Example: Dream references were made to a black man, a black-tie tuxedo, and a black light. The group was puzzled over what to make of this reference to “blackness.” Jean revealed that during her early adolescent years she was referred to as “Blacky” by her family and that this name was always uttered in a context of extremely negative evaluation regarding her. Further consideration of how extensively the negative “Blacky” self-image had been incorporated by Jean caused her to re-examine how some of her own inputs may have been contributing to the marital tension. Extract from The Dream Journey by Marie Fay, a feature which appeared in Sundance magazine, Summer 1979.

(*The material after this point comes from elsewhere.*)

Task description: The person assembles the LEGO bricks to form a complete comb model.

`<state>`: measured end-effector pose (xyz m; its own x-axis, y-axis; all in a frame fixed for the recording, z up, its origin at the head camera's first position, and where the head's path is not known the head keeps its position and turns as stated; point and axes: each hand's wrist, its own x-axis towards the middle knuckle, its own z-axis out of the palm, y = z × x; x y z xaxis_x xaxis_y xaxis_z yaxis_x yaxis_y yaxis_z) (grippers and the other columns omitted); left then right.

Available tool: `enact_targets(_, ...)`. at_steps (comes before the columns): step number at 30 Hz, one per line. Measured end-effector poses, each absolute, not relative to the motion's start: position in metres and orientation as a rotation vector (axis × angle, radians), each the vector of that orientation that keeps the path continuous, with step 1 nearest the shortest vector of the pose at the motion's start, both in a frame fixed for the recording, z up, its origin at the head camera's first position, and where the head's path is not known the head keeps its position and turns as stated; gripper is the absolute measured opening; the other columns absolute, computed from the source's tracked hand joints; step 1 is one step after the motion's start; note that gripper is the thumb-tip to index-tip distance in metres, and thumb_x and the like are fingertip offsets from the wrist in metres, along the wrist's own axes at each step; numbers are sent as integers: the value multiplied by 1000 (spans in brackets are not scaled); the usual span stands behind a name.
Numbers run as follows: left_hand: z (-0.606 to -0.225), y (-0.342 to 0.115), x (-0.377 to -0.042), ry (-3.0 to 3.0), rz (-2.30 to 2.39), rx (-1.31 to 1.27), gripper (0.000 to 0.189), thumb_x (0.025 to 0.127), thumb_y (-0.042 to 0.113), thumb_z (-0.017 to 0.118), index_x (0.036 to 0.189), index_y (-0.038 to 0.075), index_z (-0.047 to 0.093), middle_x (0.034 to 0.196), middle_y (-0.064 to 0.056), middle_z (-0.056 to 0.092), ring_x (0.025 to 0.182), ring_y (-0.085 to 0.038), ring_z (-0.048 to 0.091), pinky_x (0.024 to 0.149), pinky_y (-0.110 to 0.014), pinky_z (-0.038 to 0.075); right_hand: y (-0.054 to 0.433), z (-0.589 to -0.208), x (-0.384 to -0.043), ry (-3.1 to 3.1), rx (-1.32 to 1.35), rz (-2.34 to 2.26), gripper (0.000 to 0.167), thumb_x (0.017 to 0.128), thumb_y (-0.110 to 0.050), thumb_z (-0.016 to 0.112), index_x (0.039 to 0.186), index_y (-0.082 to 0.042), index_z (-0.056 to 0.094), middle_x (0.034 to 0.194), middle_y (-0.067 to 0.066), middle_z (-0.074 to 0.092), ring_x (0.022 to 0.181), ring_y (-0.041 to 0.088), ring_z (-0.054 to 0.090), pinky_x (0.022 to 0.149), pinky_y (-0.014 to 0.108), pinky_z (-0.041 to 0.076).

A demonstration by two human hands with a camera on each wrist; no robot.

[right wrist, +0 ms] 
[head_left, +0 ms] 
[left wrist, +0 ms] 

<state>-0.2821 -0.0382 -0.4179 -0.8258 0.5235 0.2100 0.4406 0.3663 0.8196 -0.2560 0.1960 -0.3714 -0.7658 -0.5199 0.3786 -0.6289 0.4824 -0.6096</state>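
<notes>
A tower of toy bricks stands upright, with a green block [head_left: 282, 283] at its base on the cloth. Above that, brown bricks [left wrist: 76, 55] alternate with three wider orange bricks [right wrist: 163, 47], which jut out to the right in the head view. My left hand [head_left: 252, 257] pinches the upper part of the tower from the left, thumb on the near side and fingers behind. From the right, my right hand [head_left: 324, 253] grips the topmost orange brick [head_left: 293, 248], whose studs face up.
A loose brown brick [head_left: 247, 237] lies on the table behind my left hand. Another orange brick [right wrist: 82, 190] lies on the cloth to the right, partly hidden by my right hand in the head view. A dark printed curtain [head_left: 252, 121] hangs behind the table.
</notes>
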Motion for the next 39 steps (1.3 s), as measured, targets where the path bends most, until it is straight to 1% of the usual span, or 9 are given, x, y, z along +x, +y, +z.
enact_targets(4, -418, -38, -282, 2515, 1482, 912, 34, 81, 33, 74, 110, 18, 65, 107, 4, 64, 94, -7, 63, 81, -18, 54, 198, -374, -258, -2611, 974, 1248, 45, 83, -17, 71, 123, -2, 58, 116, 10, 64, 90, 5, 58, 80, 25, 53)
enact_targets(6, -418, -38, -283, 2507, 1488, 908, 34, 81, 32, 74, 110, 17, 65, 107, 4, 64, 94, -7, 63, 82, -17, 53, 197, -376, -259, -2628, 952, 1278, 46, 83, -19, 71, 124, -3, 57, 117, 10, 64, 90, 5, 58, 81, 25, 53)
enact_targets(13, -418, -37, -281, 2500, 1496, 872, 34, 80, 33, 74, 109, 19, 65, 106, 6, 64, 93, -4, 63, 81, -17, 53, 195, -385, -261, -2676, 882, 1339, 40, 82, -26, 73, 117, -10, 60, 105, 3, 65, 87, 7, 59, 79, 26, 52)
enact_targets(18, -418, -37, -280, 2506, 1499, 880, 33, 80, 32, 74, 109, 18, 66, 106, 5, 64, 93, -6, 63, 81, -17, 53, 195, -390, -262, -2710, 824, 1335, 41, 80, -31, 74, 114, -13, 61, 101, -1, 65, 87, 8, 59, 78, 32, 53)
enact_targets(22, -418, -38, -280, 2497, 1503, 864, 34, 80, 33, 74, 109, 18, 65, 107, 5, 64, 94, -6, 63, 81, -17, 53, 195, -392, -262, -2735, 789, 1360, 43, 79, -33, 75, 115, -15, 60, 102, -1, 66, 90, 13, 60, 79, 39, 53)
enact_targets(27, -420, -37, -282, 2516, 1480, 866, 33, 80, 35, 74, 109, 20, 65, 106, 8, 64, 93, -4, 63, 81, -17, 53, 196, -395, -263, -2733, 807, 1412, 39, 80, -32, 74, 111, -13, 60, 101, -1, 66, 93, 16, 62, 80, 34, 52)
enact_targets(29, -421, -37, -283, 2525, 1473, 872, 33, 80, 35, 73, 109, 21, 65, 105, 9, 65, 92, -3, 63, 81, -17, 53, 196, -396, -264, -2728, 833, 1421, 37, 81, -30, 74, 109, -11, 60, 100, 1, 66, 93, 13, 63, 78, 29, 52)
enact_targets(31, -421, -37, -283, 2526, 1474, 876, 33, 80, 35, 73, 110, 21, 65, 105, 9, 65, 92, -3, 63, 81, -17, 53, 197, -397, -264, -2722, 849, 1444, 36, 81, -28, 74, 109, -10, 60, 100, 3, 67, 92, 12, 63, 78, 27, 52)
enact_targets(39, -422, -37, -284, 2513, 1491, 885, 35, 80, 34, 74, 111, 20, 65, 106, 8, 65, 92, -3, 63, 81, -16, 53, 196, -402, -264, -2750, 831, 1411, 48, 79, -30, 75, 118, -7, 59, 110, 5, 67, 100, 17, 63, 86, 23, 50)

Unfortunately, as Jung points out in Man and His Symbols, people in modern society, whether black, yellow, brown or white, have lost their sense of nature and the cosmos as being anything other than processes without consciousness or living feeling. Jung says, ‘No river contains a spirit, no tree is the life principle of a man, no snake the embodiment of wisdom…No voice now speaks to man from stones, plants, and animals, nor does he speak to them believing they can hear.’
The importance of dreams such as Fred’s is that it shows the passionate relationship between his personality and the primitive and natural. A black person born and bred in a modern setting, would most likely dream of a black bushman to depict their own natural drives. See: identity and dreams; Africa; sex in dreams.
Useful Questions and Hints:
What are my feelings about and impressions of this black man/woman? For help doing this see Talking As.
Are sexual feelings in the dream, and if so what do they suggest about the way I relate to sex?
How am I relating to the black person and can this be improved?
Try using Easy Dream Interpretation.